W między czasie z lasu wyskoczyli towarzysze czarodziejki i zaatakowali dwóch strażników. Pierwszy z nich padł od razu. Drugi zdążył wyciągnąć broń i zaczął stawiać opór. Chciał się wycofywać, ale przytomny jeniec pchnął go związanymi nogami w stronę krasnoludów. Franz i Jotunn wciągnęli zniewolonych w las, podczas gdy reszta sprawnie pozbyła się wrogów.
Veronika ponownie wypowiedziała zaklęcie, by podtrzymać stworzoną przez siebie iluzję. Wtedy też na polanie stało się coś dziwnego. Jedna z kobiet w tunice rozejrzała się, po czym wzniosła do góry rękę, w której pojawiła się świecąca kula. Rzuciła nią w plecy jednego z uciekających w popłochu mieszczan i powoli ruszyła w jego stronę, gdy upadł.  
Eskorta wyszła przed Księcia, by odgrodzić go od zbliżającego się do nich smoka. Bestia rozpostarła skrzydła i pokonała wzgórze dwoma susami. Jeden z łbów odchylił się do tyłu, zaciągnął się powietrzem i dmuchnął ogniem w ich stronę. Drugi w tym czasie wydarł się z radości. Płomień sięgnął celu. Magowie i ochrona zaczęli płonąć, przeraźliwie wrzeszcząc z bólu. Nietknięty Książę stał niewzruszony, podczas gdy dokoła niego dopalała się trawa.

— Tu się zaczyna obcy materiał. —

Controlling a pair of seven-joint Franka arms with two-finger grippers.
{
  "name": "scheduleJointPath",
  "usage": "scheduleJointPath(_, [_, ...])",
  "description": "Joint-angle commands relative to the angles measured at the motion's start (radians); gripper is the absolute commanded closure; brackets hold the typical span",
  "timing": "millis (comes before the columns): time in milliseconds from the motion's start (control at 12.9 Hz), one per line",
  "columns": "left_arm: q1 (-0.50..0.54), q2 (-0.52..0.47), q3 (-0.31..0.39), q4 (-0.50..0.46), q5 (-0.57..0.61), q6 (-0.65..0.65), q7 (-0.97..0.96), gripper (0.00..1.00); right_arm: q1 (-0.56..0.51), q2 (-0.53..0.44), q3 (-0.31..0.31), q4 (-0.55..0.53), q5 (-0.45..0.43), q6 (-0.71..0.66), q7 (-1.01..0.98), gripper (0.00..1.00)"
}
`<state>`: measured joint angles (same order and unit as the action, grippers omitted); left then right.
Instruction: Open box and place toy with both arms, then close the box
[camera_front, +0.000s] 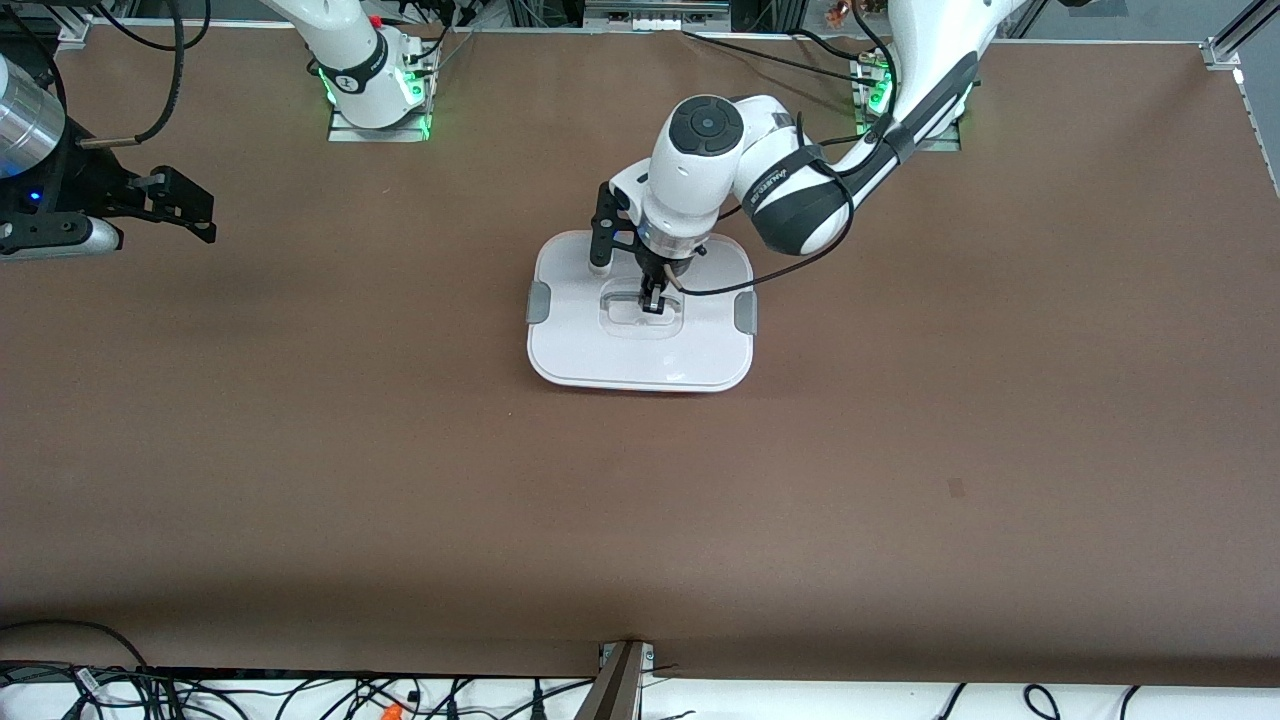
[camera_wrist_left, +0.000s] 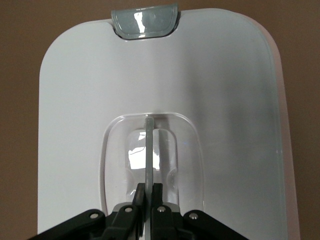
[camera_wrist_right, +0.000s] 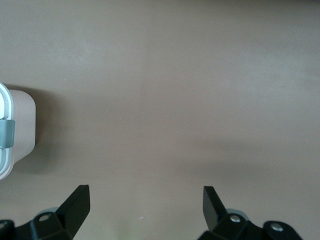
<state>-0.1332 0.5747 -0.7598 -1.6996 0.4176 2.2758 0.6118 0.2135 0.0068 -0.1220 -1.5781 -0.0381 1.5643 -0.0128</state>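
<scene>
The box (camera_front: 690, 350) stands mid-table with its white lid on and a grey clip (camera_front: 538, 302) at each end. My left gripper (camera_front: 652, 300) is down in the lid's recessed centre. In the left wrist view it (camera_wrist_left: 148, 187) is shut on the thin grey handle (camera_wrist_left: 148, 150), with one clip (camera_wrist_left: 145, 22) at the lid's edge. My right gripper (camera_front: 195, 210) waits open and empty over bare table toward the right arm's end. In the right wrist view it (camera_wrist_right: 145, 192) is open, and the box's pale pink wall (camera_wrist_right: 22, 125) shows at the edge. The toy is out of view.
The brown table (camera_front: 900, 450) runs wide around the box. Cables (camera_front: 300, 695) and a post (camera_front: 620, 680) lie along the edge nearest the front camera. The arm bases (camera_front: 375, 95) stand along the table's farthest edge.
</scene>
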Motion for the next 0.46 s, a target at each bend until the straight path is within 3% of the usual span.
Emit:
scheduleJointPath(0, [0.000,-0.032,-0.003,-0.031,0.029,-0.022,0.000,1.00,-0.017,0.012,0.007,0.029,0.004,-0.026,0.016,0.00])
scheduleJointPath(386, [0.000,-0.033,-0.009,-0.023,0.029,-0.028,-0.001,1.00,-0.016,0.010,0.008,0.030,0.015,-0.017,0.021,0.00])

Ruszył w stronę smoka, który właśnie skierował na niego swoją uwagę.
Osoby w tunikach zawzięcie ścigały uciekinierów, a tych, których udało im się dopaść, natychmiast zabijały.
Bestia ponownie nabrała powietrza i dmuchnęła ogniem w Księcia, który nawet na moment się nie zatrzymał. Kierując się w stronę kręgu, przeszedł przez smoka, jakby ten nie istniał. Veronika wiedziała już, że nie uległ iluzji. Mimo to po raz kolejny przedłużyła działanie swojego zaklęcia, które siało dokoła spustoszenie.
Smok rozszarpywał po kolei sparaliżowanych strachem kultystów. Ci w tunikach zdawali się nie odczuwać lęku, aczkolwiek nie zbliżali się do bestii. Gdy czarodziejka skierowała na nich potwora, Książę przystanął i zaczął się rozglądać.
– Veroniko! – krzyknął. – Wiem, że tu jesteś! Poddaj się! Nie masz szans, zaraz ci to udowodnię!
Kobieta po tych słowach na moment zamarła, ale na szczęście szybko się otrząsnęła. Nie zamierzała składać broni bez względu na wszystko. Poszło jej lepiej niż zakładała. Ostatecznie sama zdziesiątkowała tych kultystów.
Książę uniósł ręce. Czarodziejka zorientowała się, że wypowiada zaklęcie. Natychmiast zaczęła wycofywać się do lasu i wtedy poczuła falę, która rozproszyła magię. Nagle zrobiło się znacznie ciszej, choć kilku rannych, którzy zachowali przytomność, wrzeszczało z bólu. Zamiast kobiet i mężczyzn w tunikach na polanie były strachulce Tzeentcha, a droga usypana błyszczącymi kamieniami zniknęła. Smoka też już nie było.  
     
Gdy dotarła już do skraju lasu, spostrzegła ze swojej prawej strony blask. Trzy ogniste kule poleciały w stronę polany. Nie zważając na to, czym prędzej skierowała się do miejsca, gdzie miał czekać jej koń.
– Poślę was do domeny Chaosu wy popierdolone skurwysyny! – usłyszała już prawie za sobą męski głos.
Pomyślała, że to pewnie czarodziej z Kolegium Ognia, jednak nie zamierzała się zatrzymywać. Zrobiła wszystko, co mogła w zaistniałej sytuacji. Książę był odporny na iluzję, a inny zamach na niego najprawdopodobniej skończyłby się jej śmiercią.
Gdy domniemany mag skończył obrzucać wrogów obelgami, poczuła silne zaklęcie splecione z czerwonego wiatru. Odwróciła się i zobaczyła łunę ognia nad wzgórzem.
Kiedy już zbliżała się do konia, doszły ją wrzaski demonów i echo kolejnych wybuchów.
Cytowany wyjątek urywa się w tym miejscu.